Adult people with diabetes with a superimposed infection were 2.45 times more likely to develop DKA than those who did not have an infection at baseline. This study is in accord with studies done in South Africa [25] and Dilla University Referral Hospital [36]. This might be due to the fact that infection causes the body to produce of hormones like adrenaline and cortisol, which hinder the effect of insulin, or infection causes the body to release cytokine and inflammation that end up with disturbance of insulin action (insulin resistance).

In this study, the hazard of DKA among DM patients with any comorbidity was 3.47 times higher than that of those without comorbidity. The findings of this study are in line with those of studies conducted in Jimma Medical centre [26], Hawassa Comprehensive Specialized Hospital [17], and Waghimra and North wollo Public Facilities [27]. This might be because comorbidities like hypertension, cardiovascular disease, chronic obstructive pulmonary disease (COPD), asthma, surgery, trauma, psychiatric disorders, etc. may cause either dehydration or increase disturbance of the normal function of hormones, particularly insulin.

People with diabetes with poor glycemic control were 7.27 times more likely to develop DKA than those with good glycemic control. This finding is consistent with studies done at Debre Markos Referral Hospita [37] and Ayider Referral Hospital [38]. This might be because poor glycemic control is one of the markers of DKA.

In this study, sex, age, marital status, type of DM, type of drug, medication discontinuation, irregular follow-up, and acute recent illness were not significantly associated. This finding is not in agreement with the findings of the study undertaken in North Wollo and Waghimra public facilities, Debre Markos Referral Hospital, Hawassa Comprehensive Specialized Hospital, Dilla University Referral Hospital, and Iraq [17, 22, 24, 36, 37]. This discrepancy might be due to differences in study design and study settings. For example, a study undertaken in Debre-Markos Referral Hospital [37] and Waghimra and North Wollo Public Facilities [22] used an unmatched case–control study design. Likewise, a cross-sectional study design was applied in Hawassa Comprehensive Specialized Hospital [17], Dilla University Referral Hospital [36], and Iraq [25].

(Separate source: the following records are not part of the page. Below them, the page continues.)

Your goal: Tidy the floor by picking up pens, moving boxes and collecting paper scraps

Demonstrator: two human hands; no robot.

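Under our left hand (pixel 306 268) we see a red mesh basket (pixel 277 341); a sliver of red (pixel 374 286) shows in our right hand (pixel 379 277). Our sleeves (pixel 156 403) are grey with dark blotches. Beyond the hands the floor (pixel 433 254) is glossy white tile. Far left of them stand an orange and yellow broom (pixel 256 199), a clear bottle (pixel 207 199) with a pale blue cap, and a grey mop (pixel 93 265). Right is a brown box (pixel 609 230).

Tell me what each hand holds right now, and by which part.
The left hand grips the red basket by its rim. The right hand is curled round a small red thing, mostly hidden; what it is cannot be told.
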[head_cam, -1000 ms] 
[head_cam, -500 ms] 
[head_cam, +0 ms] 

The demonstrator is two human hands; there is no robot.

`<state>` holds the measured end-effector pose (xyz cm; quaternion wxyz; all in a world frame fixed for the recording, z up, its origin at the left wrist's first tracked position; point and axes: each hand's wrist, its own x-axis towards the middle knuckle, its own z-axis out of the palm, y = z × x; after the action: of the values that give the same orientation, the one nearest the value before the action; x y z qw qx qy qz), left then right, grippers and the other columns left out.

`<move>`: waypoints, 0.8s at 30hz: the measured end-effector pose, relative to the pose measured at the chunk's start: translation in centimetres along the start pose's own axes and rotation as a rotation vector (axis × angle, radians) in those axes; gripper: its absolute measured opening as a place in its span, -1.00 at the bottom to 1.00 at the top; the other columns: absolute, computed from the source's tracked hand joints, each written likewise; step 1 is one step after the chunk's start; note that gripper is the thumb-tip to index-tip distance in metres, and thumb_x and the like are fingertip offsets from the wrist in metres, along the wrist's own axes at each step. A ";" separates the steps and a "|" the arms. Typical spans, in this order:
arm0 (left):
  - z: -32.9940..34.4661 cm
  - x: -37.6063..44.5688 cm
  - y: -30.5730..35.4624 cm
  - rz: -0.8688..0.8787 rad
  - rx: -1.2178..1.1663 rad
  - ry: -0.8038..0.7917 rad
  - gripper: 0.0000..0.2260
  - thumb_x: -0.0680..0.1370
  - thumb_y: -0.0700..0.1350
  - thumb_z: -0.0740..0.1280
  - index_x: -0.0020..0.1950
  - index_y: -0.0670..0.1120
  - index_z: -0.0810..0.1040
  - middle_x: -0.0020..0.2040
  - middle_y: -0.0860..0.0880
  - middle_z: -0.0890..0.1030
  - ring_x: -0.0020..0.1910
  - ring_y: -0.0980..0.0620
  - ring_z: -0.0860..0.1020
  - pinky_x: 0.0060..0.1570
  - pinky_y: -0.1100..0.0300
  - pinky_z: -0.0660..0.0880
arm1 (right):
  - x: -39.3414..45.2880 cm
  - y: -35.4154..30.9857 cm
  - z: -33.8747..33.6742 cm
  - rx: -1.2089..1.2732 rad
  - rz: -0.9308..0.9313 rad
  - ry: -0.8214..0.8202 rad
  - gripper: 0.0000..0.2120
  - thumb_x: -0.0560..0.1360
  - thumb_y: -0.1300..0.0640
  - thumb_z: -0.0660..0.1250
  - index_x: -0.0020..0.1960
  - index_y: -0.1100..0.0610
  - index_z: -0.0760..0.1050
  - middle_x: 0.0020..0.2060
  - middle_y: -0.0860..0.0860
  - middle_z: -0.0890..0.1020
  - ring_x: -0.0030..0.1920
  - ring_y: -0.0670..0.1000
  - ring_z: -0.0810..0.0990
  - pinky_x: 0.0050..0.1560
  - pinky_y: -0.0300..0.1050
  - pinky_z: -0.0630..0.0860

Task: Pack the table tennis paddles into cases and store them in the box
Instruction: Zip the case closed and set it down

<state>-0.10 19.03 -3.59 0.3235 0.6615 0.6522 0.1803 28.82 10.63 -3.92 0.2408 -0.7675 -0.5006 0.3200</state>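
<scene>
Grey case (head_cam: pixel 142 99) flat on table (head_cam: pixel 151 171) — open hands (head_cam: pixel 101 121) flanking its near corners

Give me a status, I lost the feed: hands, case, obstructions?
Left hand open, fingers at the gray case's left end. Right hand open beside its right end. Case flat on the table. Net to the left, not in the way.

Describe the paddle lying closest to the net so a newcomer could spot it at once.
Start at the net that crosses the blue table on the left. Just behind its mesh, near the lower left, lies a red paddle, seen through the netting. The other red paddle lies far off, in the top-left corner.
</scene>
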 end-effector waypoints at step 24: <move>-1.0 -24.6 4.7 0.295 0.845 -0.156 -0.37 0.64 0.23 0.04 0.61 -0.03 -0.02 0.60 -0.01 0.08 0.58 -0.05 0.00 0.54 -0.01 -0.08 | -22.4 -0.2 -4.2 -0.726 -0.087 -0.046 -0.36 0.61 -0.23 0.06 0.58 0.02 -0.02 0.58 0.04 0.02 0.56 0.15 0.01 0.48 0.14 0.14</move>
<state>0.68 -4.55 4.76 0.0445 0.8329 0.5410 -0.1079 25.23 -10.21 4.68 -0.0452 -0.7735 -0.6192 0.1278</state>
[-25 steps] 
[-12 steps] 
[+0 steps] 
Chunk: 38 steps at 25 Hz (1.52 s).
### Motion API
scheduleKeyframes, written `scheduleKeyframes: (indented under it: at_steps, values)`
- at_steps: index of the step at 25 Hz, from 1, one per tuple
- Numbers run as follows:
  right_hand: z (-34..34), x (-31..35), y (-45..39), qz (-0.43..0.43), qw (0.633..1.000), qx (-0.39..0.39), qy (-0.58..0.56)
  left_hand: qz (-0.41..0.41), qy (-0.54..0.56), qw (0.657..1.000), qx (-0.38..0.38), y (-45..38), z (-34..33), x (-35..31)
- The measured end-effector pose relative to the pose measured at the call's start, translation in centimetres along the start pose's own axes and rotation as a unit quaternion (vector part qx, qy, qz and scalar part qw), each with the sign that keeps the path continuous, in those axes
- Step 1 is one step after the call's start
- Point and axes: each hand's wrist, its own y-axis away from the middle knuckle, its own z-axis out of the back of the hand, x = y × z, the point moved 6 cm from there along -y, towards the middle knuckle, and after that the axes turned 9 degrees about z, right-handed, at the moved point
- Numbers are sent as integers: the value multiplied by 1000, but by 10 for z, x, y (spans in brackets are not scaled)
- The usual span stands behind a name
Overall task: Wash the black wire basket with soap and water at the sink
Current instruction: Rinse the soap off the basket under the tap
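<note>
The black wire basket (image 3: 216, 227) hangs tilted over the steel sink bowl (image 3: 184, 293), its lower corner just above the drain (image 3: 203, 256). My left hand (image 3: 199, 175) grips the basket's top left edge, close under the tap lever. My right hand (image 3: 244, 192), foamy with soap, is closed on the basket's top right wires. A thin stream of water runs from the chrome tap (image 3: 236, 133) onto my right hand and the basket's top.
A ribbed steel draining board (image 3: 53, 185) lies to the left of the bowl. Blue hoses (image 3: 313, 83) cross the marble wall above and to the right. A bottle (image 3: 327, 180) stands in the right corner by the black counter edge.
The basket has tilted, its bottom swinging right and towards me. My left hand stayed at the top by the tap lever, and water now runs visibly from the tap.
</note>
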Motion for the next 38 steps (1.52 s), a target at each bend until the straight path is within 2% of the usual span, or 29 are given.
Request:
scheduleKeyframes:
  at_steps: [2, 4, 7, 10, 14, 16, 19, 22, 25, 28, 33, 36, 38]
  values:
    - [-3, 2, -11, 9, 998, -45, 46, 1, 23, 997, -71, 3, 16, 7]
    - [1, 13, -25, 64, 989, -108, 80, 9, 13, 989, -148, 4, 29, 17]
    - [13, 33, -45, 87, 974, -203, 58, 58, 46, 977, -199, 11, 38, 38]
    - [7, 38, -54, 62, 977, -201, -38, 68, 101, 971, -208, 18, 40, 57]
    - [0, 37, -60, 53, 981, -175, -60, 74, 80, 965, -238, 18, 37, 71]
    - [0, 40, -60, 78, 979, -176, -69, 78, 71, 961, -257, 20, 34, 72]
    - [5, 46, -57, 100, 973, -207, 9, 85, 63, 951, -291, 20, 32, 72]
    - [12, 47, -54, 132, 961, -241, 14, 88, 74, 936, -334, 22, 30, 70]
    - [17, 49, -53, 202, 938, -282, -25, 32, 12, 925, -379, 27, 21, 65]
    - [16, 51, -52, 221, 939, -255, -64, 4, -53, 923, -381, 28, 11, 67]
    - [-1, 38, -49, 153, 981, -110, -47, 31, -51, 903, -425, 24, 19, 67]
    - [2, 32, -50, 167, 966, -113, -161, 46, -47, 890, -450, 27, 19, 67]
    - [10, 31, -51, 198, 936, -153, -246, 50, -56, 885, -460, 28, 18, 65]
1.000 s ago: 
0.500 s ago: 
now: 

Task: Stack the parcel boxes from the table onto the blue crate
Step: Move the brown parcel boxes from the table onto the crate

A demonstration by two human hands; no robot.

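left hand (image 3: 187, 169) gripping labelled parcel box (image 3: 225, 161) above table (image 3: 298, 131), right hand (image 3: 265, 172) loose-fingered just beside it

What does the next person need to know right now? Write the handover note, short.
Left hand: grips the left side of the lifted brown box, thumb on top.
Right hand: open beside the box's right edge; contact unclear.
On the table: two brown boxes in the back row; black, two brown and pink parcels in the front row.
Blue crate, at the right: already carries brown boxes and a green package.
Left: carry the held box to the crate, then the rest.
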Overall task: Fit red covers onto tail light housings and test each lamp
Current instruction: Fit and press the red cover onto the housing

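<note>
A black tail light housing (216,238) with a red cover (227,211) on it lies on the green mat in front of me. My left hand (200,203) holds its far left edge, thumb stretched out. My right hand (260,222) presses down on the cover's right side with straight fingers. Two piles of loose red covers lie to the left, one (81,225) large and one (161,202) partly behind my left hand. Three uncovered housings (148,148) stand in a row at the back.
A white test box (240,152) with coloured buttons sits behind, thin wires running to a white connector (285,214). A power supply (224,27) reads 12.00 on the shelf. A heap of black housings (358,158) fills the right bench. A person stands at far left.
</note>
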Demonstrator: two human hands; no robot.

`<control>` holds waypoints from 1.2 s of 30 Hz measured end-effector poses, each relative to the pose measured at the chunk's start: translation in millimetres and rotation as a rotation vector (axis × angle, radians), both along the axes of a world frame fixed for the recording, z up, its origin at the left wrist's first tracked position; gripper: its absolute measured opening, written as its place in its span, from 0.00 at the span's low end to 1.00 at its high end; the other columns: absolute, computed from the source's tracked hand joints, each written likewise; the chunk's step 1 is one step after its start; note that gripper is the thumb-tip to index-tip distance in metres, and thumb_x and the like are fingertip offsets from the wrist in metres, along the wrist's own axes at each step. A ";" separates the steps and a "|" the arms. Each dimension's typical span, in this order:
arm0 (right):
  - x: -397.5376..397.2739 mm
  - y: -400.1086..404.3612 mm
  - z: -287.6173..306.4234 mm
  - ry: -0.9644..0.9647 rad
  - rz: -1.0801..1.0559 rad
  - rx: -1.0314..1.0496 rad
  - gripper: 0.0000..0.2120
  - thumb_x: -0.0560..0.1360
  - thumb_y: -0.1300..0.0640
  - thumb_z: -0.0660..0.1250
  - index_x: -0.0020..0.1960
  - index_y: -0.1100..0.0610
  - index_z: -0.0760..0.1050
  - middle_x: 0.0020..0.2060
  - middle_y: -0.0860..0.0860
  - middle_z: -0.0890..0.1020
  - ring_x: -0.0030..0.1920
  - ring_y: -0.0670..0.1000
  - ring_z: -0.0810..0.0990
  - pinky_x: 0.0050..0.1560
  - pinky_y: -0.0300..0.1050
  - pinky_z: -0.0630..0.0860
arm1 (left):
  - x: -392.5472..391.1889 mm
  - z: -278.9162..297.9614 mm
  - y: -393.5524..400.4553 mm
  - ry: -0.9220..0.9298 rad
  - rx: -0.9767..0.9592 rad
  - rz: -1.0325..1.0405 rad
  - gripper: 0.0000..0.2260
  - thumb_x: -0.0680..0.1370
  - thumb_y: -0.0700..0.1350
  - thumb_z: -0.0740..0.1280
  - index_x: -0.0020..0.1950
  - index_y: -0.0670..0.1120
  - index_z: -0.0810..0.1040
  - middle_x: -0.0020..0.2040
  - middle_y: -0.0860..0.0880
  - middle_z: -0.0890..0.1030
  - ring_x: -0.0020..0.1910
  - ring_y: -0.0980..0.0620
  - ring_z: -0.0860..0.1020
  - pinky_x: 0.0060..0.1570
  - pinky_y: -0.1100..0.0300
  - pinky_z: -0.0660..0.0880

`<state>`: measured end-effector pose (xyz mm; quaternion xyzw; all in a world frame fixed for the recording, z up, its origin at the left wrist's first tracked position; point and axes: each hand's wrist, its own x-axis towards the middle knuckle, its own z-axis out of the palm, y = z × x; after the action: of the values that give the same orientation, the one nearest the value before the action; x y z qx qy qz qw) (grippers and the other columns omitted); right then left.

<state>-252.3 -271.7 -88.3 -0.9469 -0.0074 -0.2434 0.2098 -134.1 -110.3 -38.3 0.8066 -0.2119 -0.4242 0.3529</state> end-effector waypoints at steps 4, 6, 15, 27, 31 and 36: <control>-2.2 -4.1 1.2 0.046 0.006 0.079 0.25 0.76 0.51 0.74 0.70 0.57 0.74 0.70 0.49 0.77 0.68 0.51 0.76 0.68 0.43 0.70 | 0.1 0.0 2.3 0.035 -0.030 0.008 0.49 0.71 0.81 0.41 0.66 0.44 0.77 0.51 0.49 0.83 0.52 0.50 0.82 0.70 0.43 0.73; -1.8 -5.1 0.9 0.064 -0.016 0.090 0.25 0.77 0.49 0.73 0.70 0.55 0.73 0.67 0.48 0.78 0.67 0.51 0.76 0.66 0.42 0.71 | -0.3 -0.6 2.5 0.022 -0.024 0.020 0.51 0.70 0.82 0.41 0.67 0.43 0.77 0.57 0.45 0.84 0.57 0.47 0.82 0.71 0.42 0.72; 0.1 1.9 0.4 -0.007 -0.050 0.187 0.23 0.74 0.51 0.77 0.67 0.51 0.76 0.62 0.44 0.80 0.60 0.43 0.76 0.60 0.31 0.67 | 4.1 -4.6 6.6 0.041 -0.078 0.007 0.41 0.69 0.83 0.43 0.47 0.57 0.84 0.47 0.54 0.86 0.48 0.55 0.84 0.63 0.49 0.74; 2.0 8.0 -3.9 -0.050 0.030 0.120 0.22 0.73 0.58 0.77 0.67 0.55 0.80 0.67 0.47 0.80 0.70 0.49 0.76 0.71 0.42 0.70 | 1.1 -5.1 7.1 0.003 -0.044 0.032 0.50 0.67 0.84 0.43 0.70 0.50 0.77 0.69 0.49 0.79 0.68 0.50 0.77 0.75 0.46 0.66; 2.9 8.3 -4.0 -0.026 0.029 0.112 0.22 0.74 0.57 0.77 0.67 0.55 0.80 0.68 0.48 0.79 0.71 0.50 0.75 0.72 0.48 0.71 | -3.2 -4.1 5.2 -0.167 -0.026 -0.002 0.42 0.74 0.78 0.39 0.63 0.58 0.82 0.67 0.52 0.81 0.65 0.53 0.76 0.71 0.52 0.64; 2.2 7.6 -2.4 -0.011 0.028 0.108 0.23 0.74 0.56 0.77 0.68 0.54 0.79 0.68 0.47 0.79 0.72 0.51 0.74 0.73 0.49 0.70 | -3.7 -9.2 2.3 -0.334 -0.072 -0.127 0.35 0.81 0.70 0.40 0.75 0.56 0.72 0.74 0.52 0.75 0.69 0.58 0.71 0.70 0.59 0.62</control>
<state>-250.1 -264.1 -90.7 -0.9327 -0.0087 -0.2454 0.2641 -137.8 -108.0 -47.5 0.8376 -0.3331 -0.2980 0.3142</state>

Limitations and strengths of the study

Strength

Data were collected by nurses trained in non-communicable diseases. Some variables that were not previously traced were included.

Limitations

Since the study uses secondary data, some important variables were missed, like anthropometry measurements. Misclassification bias may be introduced.

Conclusion and recommendations

Conclusion

The overall incidence rate of DKA in the study area was relatively high. Being an urban dweller, having no family history of DM, having an infection at baseline, having any comorbidities, and having poor glycemic control were found to be the determinants of DKA among adult people with diabetes.

Recommendations

Effective control measures (a new initiative) should be designed for at-risk populations, particularly people with diabetes who have infection and comorbidity at baseline and who have poor glycemic control. Provide close follow-up for adults' diagnoses of DM on follow up with comorbidity, poor glycemic control, and infection at baseline. To offset missed important variables, it is better to apply a prospective cohort study.